Work request ::
In the material below, the lines from the one containing "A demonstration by" through the one containing "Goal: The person" are to be given again exactly, ends included, and no others.

==== Data shown

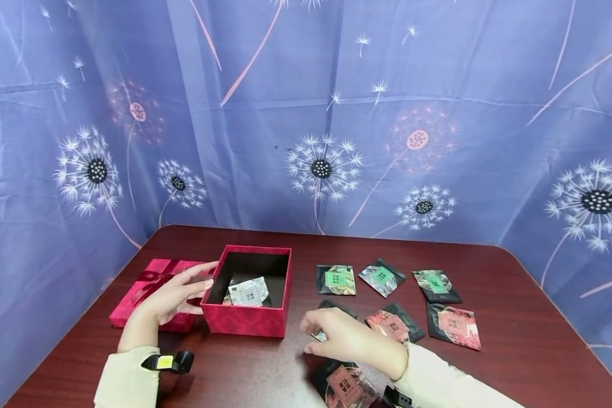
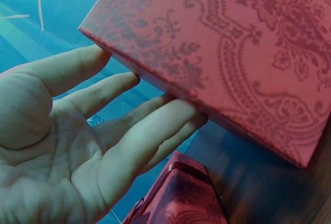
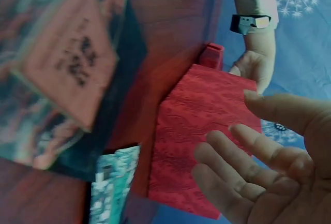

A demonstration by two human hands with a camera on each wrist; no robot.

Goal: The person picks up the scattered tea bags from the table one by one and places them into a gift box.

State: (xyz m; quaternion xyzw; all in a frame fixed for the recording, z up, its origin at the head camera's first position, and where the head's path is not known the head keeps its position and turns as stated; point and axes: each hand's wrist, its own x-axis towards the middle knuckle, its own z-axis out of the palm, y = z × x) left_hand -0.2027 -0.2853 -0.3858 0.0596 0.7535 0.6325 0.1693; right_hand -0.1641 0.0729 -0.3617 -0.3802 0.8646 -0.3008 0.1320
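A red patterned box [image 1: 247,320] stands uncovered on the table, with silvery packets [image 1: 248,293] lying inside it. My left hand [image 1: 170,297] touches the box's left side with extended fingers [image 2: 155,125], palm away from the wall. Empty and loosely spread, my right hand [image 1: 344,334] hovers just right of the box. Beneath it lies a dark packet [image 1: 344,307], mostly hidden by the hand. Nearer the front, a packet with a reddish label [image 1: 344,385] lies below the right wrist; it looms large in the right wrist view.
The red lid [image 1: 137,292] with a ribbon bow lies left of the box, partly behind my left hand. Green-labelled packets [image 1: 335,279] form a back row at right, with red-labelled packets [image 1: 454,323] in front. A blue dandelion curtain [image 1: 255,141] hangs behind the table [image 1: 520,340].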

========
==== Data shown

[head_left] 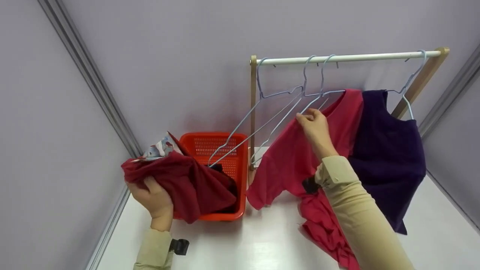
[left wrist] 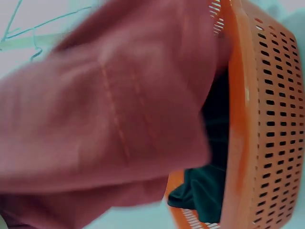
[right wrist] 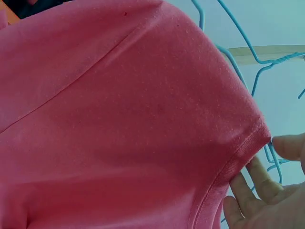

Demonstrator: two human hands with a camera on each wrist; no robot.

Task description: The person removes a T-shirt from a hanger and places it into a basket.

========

Result of this exercise ::
A demonstration by two human hands with a camera on each wrist; no robot.

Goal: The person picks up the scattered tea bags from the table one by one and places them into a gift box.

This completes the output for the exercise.